Two large basement rooms in Summerhall have been transformed into a remarkable installation and immersive theatre, musical, video, sound, and light performance area. If that seems like a lot to take on board, be assured that overall the experience can be rather soothing. The space contains artefacts from an abandoned cottage in Leverburgh, South Harris, which brothers Jamie and Lewis Wardrop discovered on a visit some years ago.
A unique work that will appeal to those interested in local history as well as practitioners in these media.

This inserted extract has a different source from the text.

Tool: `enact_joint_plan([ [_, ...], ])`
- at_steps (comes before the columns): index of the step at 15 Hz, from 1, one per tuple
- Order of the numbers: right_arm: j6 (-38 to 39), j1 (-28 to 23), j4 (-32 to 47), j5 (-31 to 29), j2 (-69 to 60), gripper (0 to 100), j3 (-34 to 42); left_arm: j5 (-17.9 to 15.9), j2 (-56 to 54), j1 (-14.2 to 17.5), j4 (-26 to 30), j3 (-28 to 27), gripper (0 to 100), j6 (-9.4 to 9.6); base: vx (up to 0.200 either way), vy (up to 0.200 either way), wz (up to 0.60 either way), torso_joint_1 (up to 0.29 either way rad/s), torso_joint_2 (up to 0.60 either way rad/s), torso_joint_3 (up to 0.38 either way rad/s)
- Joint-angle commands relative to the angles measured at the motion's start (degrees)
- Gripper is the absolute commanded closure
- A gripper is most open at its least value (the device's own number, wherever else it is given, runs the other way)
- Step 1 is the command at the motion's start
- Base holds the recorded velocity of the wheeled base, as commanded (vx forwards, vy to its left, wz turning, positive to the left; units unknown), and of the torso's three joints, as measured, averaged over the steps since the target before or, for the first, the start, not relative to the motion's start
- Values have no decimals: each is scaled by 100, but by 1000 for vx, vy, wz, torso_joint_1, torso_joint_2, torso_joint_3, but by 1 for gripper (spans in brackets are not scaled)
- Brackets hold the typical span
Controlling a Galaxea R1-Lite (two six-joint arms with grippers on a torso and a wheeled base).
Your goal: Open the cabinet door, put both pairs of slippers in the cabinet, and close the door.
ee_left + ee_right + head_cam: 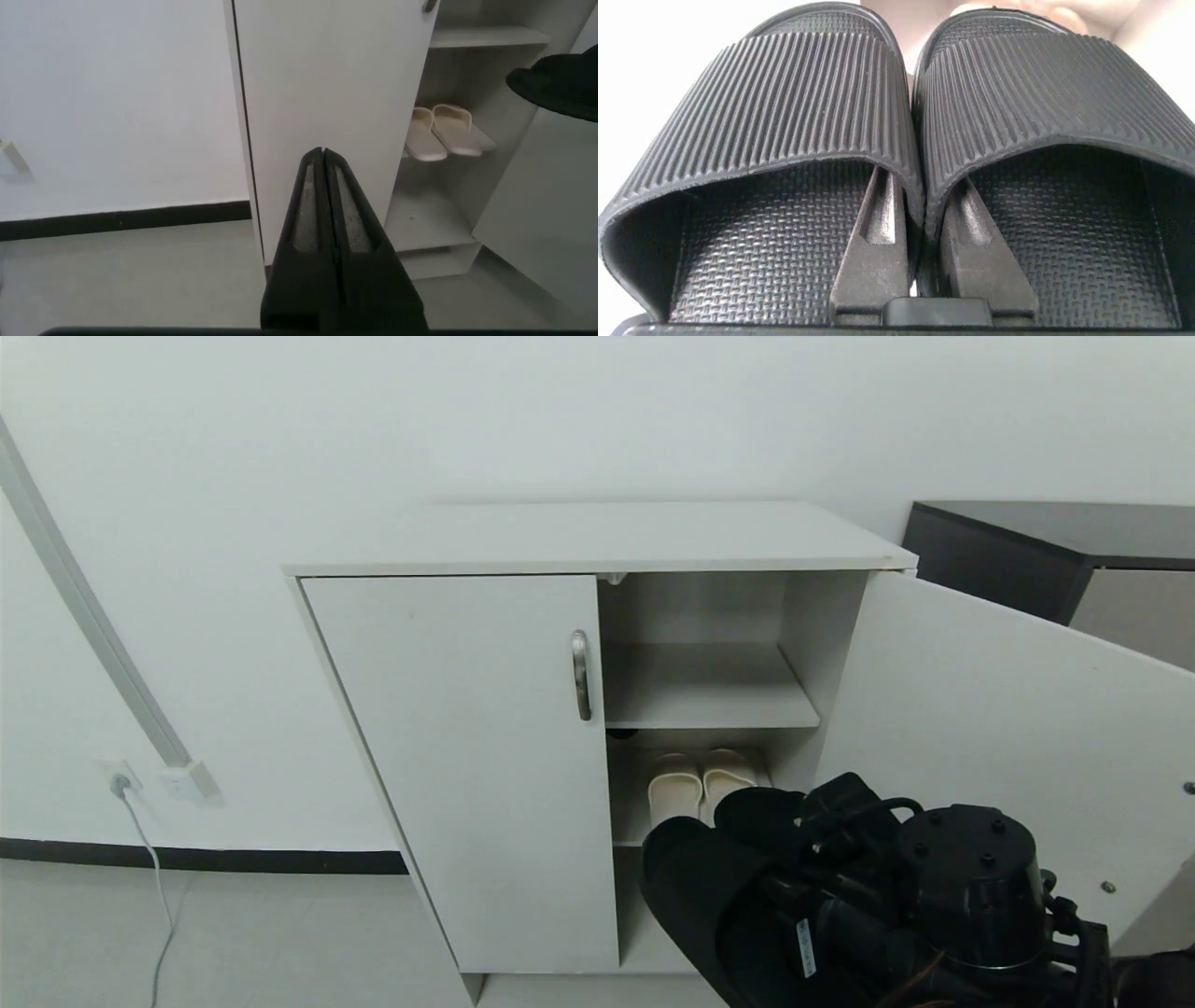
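The white cabinet (597, 537) has its left door (467, 765) closed and its right door (990, 728) swung wide open. A cream pair of slippers (700, 784) lies side by side on the middle shelf, also seen as cream slippers (448, 131) in the left wrist view. My right gripper (920, 201) is shut on the black slippers (906, 103), one finger inside each, pinching their touching inner walls. The black slippers (691, 877) hang low in front of the open compartment. My left gripper (322, 159) is shut and empty, facing the closed door from farther back.
A dark cabinet (1046, 551) stands to the right behind the open door. A wall socket with a cable (117, 782) and a slanted grey conduit (84, 607) are on the left wall. The upper shelf (709, 695) holds nothing. Grey floor (205, 943) spreads out on the left.
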Motion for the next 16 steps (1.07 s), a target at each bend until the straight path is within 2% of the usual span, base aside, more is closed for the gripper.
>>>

"When we stepped off the ferry we discovered this amazing abandoned house. We were intrigued and our friend said that all she knew was the family it belonged to didn't want it any longer.” (Lewis) “It was a bit like the Flannan Islands: that famous story of the lighthouse keepers who disappeared and the bread was still on the table. There was that kind of atmosphere in the house." (Jamie)

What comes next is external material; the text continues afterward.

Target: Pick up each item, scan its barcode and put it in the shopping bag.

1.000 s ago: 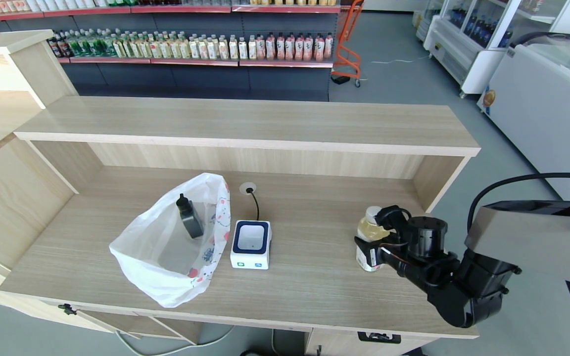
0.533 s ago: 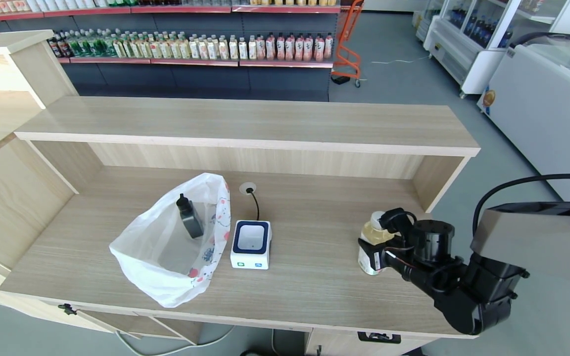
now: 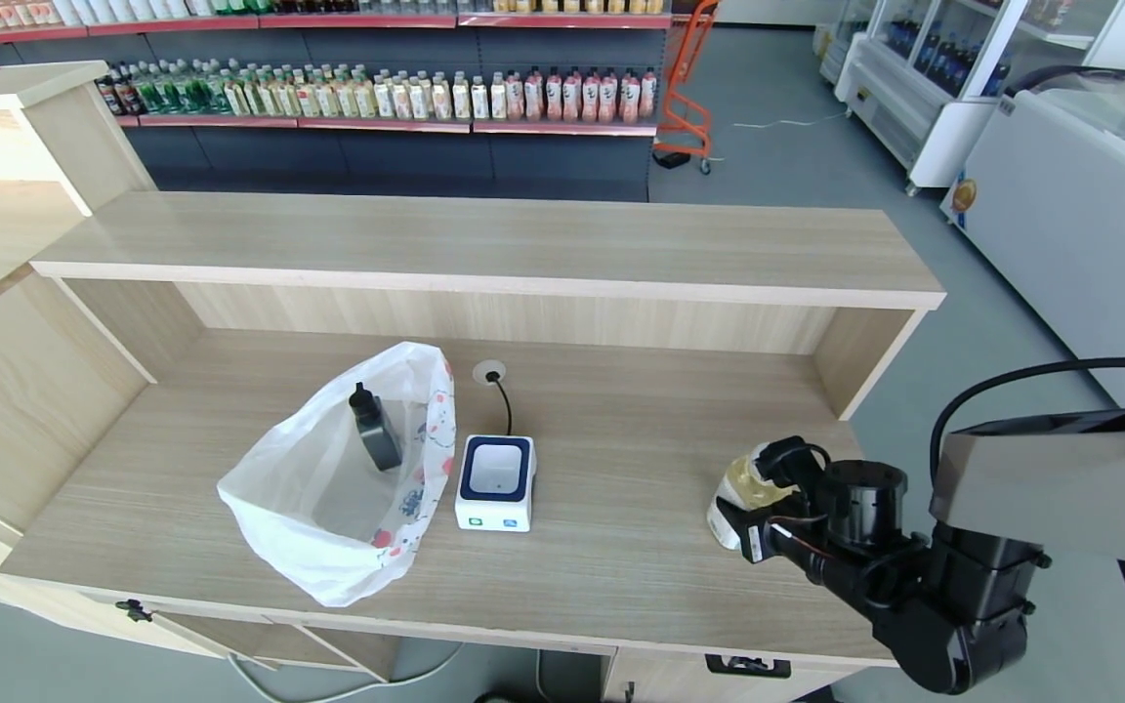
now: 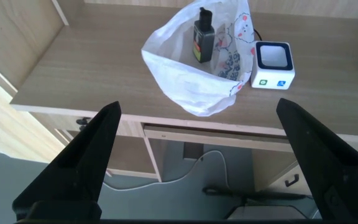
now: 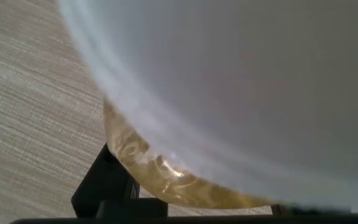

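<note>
While the right gripper (image 3: 764, 500) sits clamped round the body of the yellow drink bottle (image 3: 740, 480), the bottle leans at the right end of the counter (image 3: 611, 557), well apart from the scanner (image 3: 495, 482). It's full of liquid, so probably hefty, and the smooth plastic could slip. A mid-body hold looks soundest.

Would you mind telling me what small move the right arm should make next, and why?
Probably lift the bottle and carry it left toward the scanner, label facing its window. The right pincer is shut on the bottle, tilted at the right end of the counter, while the scanner sits mid-counter beside the shopping bag, well apart from it.
</note>
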### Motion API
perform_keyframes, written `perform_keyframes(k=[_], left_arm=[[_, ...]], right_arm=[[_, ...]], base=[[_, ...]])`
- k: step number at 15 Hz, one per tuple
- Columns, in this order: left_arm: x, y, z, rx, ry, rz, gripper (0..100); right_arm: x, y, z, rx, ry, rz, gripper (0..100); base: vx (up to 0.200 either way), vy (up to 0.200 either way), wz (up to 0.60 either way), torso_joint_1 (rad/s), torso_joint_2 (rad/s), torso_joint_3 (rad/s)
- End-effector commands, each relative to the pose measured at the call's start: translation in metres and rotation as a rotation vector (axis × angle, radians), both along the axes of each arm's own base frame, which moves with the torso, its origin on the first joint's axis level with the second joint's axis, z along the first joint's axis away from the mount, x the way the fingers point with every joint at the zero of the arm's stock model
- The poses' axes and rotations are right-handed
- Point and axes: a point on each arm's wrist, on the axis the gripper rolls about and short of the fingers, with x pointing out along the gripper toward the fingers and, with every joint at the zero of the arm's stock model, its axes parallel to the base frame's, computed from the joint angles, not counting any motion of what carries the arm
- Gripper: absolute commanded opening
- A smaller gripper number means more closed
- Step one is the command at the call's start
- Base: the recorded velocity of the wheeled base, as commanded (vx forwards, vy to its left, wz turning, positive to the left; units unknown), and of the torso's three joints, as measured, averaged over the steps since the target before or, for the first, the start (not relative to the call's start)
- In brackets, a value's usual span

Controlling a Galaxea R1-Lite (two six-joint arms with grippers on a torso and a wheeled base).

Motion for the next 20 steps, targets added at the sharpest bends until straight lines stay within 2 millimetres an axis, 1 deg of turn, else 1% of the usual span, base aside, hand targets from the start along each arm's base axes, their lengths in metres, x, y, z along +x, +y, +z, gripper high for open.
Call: perform_keyframes(k=[1,3,5,6,7,8,9,10,11,12,13,14,17,18,20], left_arm=[[0.0,0.0,0.0,0.0,0.0,0.0,100],[0.0,0.0,0.0,0.0,0.0,0.0,100],[0.0,0.0,0.0,0.0,0.0,0.0,100],[0.0,0.0,0.0,0.0,0.0,0.0,100],[0.0,0.0,0.0,0.0,0.0,0.0,100],[0.0,0.0,0.0,0.0,0.0,0.0,100],[0.0,0.0,0.0,0.0,0.0,0.0,100],[0.0,0.0,0.0,0.0,0.0,0.0,100],[0.0,0.0,0.0,0.0,0.0,0.0,100],[0.0,0.0,0.0,0.0,0.0,0.0,100],[0.0,0.0,0.0,0.0,0.0,0.0,100],[0.0,0.0,0.0,0.0,0.0,0.0,100],[0.0,0.0,0.0,0.0,0.0,0.0,100],[0.0,0.0,0.0,0.0,0.0,0.0,100],[0.0,0.0,0.0,0.0,0.0,0.0,100]], right_arm=[[-0.001,0.0,-0.004,-0.001,0.007,0.001,0],[-0.005,-0.001,-0.005,-0.001,0.01,0.001,0],[-0.004,0.0,-0.007,-0.001,0.01,0.002,0],[-0.004,0.001,-0.004,0.007,0.0,0.004,0],[-0.003,0.002,0.007,0.03,-0.031,0.0,0],[-0.002,0.001,0.025,0.085,-0.066,-0.012,0],[-0.005,0.0,0.061,0.211,-0.128,-0.032,0],[-0.017,-0.004,0.091,0.301,-0.115,-0.018,0],[-0.035,-0.009,0.119,0.383,-0.069,0.049,0],[-0.051,-0.013,0.137,0.444,-0.032,0.127,0],[-0.051,-0.013,0.137,0.444,-0.032,0.127,0],[-0.072,-0.017,0.159,0.555,-0.001,0.316,0],[-0.082,-0.01,0.16,0.567,0.046,0.475,0],[-0.089,-0.005,0.158,0.565,0.075,0.538,0],[-0.099,0.008,0.154,0.557,0.109,0.605,0]], base=[[0.0,0.0,0.0,0.0,0.0,0.0],[0.0,0.0,0.0,0.0,0.0,0.0],[0.0,0.0,0.0,0.0,0.0,0.0],[0.0,0.0,0.0,0.0,0.0,0.0],[0.0,0.0,0.0,0.0,0.0,0.0],[0.0,0.0,0.0,0.0,0.0,0.0],[0.0,0.0,0.0,0.0,0.0,0.0],[0.0,0.0,0.0,0.0,0.0,0.0],[0.0,0.0,0.0,0.0,0.0,0.0],[0.0,0.0,0.0,0.0,0.0,0.0],[0.0,0.0,0.0,0.0,0.0,0.0],[0.0,0.0,0.0,0.0,0.0,0.0],[0.0,0.0,0.0,0.0,0.0,0.0],[0.0,0.0,0.0,0.0,0.0,0.0],[0.0,0.0,0.0,0.0,0.0,0.0]])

The story begins in 1918 when William Lever, 1st Viscount Leverhulme, bought the Isle of Lewis with the aim of reviving the fishing industry. However, after WW1 returning servicemen began to occupy the land. His lordship’s attempts to have them removed failed along with his plans. Undeterred he went on to purchase South Harris including the village of Obbe which in 1920 was renamed Leverburgh. His aim to create a significant port went well until his death in 1925, whereupon all work stopped and the estate was sold. The inhabitants gradually abandoned their homes to find work elsewhere. It was one of their houses that Jamie and Lewis made their discoveries.
The sound of waves washing up on the shore fills the basement. On the walls are projected seascapes. In the corner is a chair and an old wireless and atop a stand is a worn suitcase with a Laphroaig whisky tube. Not far away is a violin case and an old accordion. Another stand supports a small model ship, glasses and more whisky; this time Benromach. Meanwhile the projections are changing and there is the sound of dripping water. Music emerges as do Jamie and Lewis.

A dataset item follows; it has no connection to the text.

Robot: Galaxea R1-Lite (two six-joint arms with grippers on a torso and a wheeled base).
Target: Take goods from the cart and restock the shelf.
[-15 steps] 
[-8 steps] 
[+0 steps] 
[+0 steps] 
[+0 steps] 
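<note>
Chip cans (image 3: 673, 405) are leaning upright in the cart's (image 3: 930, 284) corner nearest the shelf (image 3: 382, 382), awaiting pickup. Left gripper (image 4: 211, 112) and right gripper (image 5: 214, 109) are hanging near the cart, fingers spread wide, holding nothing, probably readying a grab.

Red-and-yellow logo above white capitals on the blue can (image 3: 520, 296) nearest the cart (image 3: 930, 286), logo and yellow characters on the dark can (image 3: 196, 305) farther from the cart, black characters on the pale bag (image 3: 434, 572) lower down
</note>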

They tell the story of the community that grew and disappeared, relating historical events, reciting the words of poets, playing the music and singing the songs that would have been the entertainment of the day, but also the expression of the people’s hearts. There is freedom to move around throughout the performance and admire the projections that capture the building’s decaying interiors just as they found them and to ponder on the plight of the people.
The vast array of technology required to mount this event sits on a table in marked contrast to the rural simplicity of its subject. The basement has become a time capsule; a snapshot of life as it was with Jamie and Lewis connecting the various pieces through their narrative. Unfortunately, the acoustics of the basement often make this difficult to follow, especially when other sound effects are also playing. The area provides ample space for the installation and for audience movement, but it is probably too large to capture the intimacy of highland life. Nevertheless, it is a unique work that will appeal to those interested in local history as well as practitioners in these media.